* WORK TO BE COMPLETED *
Return the data below exactly, please, but drop the pictures.
⟨
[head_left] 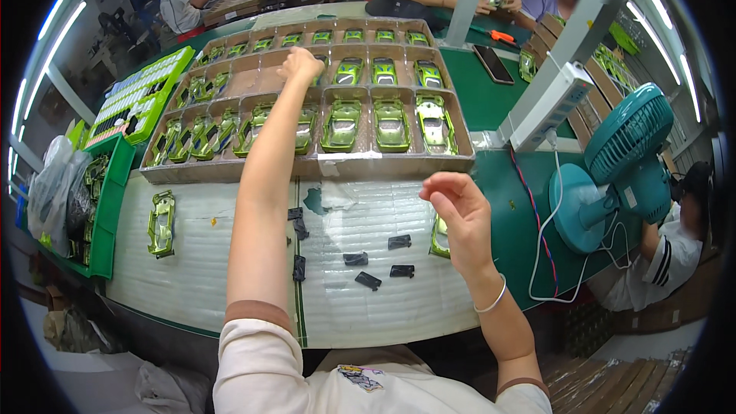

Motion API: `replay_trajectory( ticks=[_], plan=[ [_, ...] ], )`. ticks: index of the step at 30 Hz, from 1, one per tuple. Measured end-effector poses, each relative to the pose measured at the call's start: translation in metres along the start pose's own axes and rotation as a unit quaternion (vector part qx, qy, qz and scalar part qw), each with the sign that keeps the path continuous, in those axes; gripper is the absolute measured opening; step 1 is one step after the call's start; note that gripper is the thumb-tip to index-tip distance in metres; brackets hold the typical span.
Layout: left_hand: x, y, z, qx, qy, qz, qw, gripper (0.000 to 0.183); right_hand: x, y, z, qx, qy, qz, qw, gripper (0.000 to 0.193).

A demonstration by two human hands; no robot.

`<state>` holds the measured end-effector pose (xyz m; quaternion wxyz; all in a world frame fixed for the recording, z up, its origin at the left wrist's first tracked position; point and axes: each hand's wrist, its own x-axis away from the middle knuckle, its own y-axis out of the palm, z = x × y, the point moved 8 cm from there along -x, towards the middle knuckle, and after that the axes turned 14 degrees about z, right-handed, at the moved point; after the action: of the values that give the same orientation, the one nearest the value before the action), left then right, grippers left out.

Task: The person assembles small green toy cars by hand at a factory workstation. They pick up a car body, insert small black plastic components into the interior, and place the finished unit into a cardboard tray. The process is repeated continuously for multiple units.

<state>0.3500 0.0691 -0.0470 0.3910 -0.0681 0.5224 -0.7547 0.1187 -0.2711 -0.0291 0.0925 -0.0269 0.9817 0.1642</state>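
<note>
For unscuffed handling, vertical finger movement seems best. Your right hand curls loosely, thumb and fingers apart, seemingly empty; a glossy green car-shaped toy shell lies partly hidden just left of it. Beyond, your left hand bends over a brown cardboard compartmented tray, its grip indiscernible, with dark-windowed green car shells to its right.

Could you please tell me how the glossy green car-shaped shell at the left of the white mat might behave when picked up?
The glossy green car-shaped shell is probably light, given its large openings. It holds its outline around them, suggesting stiffness. Its shiny surface may feel slippery.
</note>
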Motion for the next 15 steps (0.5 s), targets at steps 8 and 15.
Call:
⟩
* EXERCISE OUTPUT *
[head_left] 

Motion API: `replay_trajectory( ticks=[_], plan=[ [_, ...] ], )`. ticks: index of the step at 30 Hz, from 1, one per tuple. Measured end-effector poses, each relative to the pose measured at the call's start: translation in metres along the start pose's own axes and rotation as a unit quaternion (vector part qx, qy, qz and scalar part qw), each with the sign that keeps the path continuous, in those axes; gripper is the absolute measured opening; step 1 is one step after the call's start; note that gripper is the thumb-tip to index-tip distance in metres; brackets hold the typical span.
Layout: left_hand: x, y, z, qx, qy, qz, qw, gripper (0.000 to 0.183); right_hand: x, y, z, qx, qy, qz, qw, gripper (0.000 to 0.193).

A demonstration by two human hands; no robot.

`<state>` holds the measured end-effector pose (xyz m; quaternion wxyz; all in a world frame fixed for the recording, z up, its origin at the left wrist's first tracked position; point and axes: each hand's wrist, its own x-axis away from the middle knuckle, its own y-axis out of the palm, z = x × y, the point moved 8 cm from there along -x, towards the middle knuckle, and after that the axes turned 14 degrees about z, right-handed, at the moved point; after the action: of the values that give the same orientation, the one nearest the value before the action), left then right, grippers left out.

Task: The person assembles small green toy cars by hand at a factory workstation. They pick up a car body, insert small black plastic components into the interior, and place the finished unit into a cardboard tray. The process is repeated continuously for multiple units.

<state>0.3500 0.0691 -0.0470 0.3910 -0.0681 0.5224 -0.7547 0.1187 -0.2711 -0.0291 0.0925 -0.0269 0.9817 0.1642</state>
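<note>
For unscuffed handling, vertical finger movement seems best. Your right hand curls loosely, thumb and fingers apart, seemingly empty; a glossy green car-shaped toy shell lies partly hidden just left of it. Beyond, your left hand bends over a brown cardboard compartmented tray, its grip indiscernible, with dark-windowed green car shells to its right.

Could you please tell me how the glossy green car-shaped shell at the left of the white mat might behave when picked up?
The glossy green car-shaped shell is probably light, given its large openings. It holds its outline around them, suggesting stiffness. Its shiny surface may feel slippery.
</note>
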Motion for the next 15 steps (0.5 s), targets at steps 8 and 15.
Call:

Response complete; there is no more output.